**Try it:** Return each line of the material verbatim.

--

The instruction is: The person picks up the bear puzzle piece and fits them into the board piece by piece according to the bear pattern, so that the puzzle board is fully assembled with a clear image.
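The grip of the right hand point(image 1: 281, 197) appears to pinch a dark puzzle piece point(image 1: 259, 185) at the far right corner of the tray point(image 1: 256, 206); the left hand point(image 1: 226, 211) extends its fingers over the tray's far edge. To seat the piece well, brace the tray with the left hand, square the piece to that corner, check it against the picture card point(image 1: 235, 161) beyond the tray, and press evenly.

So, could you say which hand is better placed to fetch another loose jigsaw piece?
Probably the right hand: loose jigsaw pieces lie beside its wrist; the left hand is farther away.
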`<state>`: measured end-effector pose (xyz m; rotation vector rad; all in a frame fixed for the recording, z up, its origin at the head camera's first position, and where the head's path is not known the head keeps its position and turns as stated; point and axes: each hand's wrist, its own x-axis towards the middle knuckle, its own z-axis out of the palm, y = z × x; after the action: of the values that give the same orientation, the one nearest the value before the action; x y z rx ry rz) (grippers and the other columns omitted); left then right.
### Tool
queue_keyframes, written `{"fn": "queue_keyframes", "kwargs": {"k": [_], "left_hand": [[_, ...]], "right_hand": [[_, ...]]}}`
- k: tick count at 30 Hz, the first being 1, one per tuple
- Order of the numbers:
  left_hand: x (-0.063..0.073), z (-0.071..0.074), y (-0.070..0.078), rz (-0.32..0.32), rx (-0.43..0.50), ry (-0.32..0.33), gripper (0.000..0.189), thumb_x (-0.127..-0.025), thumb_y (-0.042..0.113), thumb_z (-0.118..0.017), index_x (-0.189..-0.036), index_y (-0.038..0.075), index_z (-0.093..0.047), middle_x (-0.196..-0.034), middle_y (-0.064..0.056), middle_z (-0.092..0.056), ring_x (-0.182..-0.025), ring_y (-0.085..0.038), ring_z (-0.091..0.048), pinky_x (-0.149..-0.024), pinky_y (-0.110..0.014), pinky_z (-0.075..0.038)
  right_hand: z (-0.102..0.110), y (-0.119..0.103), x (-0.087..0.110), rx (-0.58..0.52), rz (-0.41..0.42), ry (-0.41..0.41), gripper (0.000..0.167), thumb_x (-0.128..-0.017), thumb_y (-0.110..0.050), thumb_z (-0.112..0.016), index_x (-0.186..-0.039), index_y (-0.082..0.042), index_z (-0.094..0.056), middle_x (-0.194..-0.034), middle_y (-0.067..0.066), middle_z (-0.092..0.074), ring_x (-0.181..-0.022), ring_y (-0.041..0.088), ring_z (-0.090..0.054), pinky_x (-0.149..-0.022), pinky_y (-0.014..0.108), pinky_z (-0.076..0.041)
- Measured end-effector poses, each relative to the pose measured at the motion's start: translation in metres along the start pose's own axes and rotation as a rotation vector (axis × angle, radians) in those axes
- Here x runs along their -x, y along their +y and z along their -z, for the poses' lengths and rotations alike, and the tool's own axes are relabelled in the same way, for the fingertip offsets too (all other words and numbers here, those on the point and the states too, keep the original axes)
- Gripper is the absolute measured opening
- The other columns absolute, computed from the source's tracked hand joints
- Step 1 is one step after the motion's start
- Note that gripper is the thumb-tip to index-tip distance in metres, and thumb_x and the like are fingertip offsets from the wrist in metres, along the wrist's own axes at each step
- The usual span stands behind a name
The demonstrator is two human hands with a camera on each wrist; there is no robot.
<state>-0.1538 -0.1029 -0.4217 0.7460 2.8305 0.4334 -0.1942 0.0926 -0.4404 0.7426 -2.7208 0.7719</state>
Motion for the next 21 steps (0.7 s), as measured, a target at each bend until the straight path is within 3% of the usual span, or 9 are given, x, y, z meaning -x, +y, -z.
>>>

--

**Exercise response:**
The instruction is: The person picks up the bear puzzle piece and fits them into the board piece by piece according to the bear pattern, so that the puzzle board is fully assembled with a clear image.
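The grip of the right hand point(image 1: 281, 197) appears to pinch a dark puzzle piece point(image 1: 259, 185) at the far right corner of the tray point(image 1: 256, 206); the left hand point(image 1: 226, 211) extends its fingers over the tray's far edge. To seat the piece well, brace the tray with the left hand, square the piece to that corner, check it against the picture card point(image 1: 235, 161) beyond the tray, and press evenly.

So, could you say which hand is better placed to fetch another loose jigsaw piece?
Probably the right hand: loose jigsaw pieces lie beside its wrist; the left hand is farther away.
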`<state>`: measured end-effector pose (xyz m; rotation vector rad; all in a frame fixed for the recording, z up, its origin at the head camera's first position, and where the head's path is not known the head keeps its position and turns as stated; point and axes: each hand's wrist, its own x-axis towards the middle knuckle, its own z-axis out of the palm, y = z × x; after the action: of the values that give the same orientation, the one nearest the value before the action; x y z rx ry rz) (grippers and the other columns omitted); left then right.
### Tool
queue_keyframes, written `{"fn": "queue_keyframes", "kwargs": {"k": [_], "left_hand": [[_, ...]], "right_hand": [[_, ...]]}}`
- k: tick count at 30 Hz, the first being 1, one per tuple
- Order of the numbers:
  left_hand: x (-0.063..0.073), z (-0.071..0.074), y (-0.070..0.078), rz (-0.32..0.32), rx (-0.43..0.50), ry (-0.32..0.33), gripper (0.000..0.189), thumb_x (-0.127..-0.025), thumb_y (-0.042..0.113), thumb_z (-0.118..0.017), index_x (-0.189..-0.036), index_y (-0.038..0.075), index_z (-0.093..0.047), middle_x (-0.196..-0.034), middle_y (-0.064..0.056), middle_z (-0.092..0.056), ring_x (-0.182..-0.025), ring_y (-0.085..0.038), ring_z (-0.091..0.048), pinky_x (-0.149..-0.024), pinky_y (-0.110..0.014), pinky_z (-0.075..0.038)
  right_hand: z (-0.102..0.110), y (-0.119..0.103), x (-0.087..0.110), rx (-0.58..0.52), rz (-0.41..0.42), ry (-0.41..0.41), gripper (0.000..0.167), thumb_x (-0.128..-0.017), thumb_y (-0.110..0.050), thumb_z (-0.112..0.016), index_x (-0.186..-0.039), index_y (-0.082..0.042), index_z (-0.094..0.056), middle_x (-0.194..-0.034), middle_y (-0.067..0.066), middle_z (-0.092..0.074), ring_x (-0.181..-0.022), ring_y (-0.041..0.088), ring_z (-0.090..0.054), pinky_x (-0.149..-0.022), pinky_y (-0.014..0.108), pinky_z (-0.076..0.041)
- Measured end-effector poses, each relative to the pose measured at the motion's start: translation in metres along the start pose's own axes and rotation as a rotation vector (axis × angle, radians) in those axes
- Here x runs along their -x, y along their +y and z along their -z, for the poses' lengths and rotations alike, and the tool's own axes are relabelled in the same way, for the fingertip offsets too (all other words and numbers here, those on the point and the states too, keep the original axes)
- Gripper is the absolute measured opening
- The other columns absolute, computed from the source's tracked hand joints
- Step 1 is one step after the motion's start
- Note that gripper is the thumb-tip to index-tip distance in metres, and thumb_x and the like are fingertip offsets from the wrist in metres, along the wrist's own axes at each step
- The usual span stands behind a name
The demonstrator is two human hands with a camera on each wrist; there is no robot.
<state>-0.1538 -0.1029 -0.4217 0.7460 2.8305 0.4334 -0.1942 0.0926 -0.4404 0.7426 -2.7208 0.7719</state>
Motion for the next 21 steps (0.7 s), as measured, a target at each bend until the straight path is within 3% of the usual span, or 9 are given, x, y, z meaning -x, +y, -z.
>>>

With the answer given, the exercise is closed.